Но вся штука в том, что Пиго-Лебрен - прямой и смелый человек, нахально сам себя выставлявший безнравственным писателем, "проформа" требовала, чтобы юное воображение было удаляемо от знакомства с таким циником. Именно только "проформа", потому что никому не приходило в голову гнать меня из комнаты, когда читались "Природа и любовь", "Вальтер, дитя ратного поля" 33 и другие произведения безнравственнейшего из писателей того времени, равно помешанного на чувственности самой ядовитой и дразнящей, как на добродетели самой приторно-немецкой, и знаменитого даже нравственностью и добродетелью, немца Августа фон Лафонтена. Многим, в особенности помнящим только стих Пушкина:
Роман во вкусе Лафонтена, {34}
приговор мой насчет безнравственности этого и других подобных ему в это время романистов покажется, по всей вероятности, парадоксальным; но в сущности, если уж говорить о безнравственности или вреде литературных произведений, то дело выйдет совершенно так. Молодое сердце и даже, проще говоря, молодая чувственность не так легко, как вообще думают, поддаются цинически-нахальному, не таящему себя под покровами разврату. До этого надобно дойти, а сначала нужны непременно приманки, покровы, некоторая таинственность, нужно то, что вообще сообщает прелесть всем запретным плодам. В самой женщине натуру благоустроенную влекут сначала именно такие же свойства...

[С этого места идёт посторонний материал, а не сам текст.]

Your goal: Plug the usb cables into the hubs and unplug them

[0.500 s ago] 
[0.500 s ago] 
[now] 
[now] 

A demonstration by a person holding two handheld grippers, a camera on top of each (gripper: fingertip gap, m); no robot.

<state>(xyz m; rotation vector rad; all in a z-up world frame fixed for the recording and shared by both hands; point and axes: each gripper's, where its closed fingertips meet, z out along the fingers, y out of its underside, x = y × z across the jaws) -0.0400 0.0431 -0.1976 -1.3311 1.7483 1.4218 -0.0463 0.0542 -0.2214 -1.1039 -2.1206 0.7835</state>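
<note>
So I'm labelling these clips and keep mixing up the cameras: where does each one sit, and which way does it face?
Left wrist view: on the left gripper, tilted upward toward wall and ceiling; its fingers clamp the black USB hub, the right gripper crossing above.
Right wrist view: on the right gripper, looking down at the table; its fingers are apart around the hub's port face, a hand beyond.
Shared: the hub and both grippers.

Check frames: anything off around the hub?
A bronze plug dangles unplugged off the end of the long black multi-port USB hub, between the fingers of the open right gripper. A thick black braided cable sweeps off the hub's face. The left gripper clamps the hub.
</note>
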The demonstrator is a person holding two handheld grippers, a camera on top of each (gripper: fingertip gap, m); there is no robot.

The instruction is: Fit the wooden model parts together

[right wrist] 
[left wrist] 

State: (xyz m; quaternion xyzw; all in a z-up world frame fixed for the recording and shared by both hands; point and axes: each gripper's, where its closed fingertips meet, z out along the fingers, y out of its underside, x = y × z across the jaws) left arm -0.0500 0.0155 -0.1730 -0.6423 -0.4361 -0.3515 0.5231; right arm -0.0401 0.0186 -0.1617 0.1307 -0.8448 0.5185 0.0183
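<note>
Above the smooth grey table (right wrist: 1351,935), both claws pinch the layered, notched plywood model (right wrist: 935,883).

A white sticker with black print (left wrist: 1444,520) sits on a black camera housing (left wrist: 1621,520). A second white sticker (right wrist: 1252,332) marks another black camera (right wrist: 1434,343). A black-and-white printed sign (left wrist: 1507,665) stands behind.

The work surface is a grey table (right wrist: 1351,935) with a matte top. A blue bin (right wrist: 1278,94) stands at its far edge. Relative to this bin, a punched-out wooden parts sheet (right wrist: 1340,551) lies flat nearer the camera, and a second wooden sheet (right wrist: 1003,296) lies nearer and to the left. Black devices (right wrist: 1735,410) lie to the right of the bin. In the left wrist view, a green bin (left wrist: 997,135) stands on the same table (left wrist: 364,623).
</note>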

Из читателей даже не совсем молодого поколения, а только несколько помоложе того, к которому принадлежу я, никто, конечно, не читал сентиментально-чувственной дичи добродетельного немецкого романиста, с чем я их от души поздравляю, потому что время, которое было бы употреблено на это совершенно пустое и праздное чтение, с большею пользою пошло, вероятно, хоть на игры на свежем воздухе, а тревожное чувство, которое бы оно непременно возбудило в их существе, находило себе, и притом в пору, позднее, правильный и жизненный, а не книжный выход. Но с другой стороны, не совещусь я нимало сам признаваться и в этом чтении и в немалом влиянии этого чтения на мое развитие. Так было, так сделалось: я-то, спрашивается, чем тут виноват?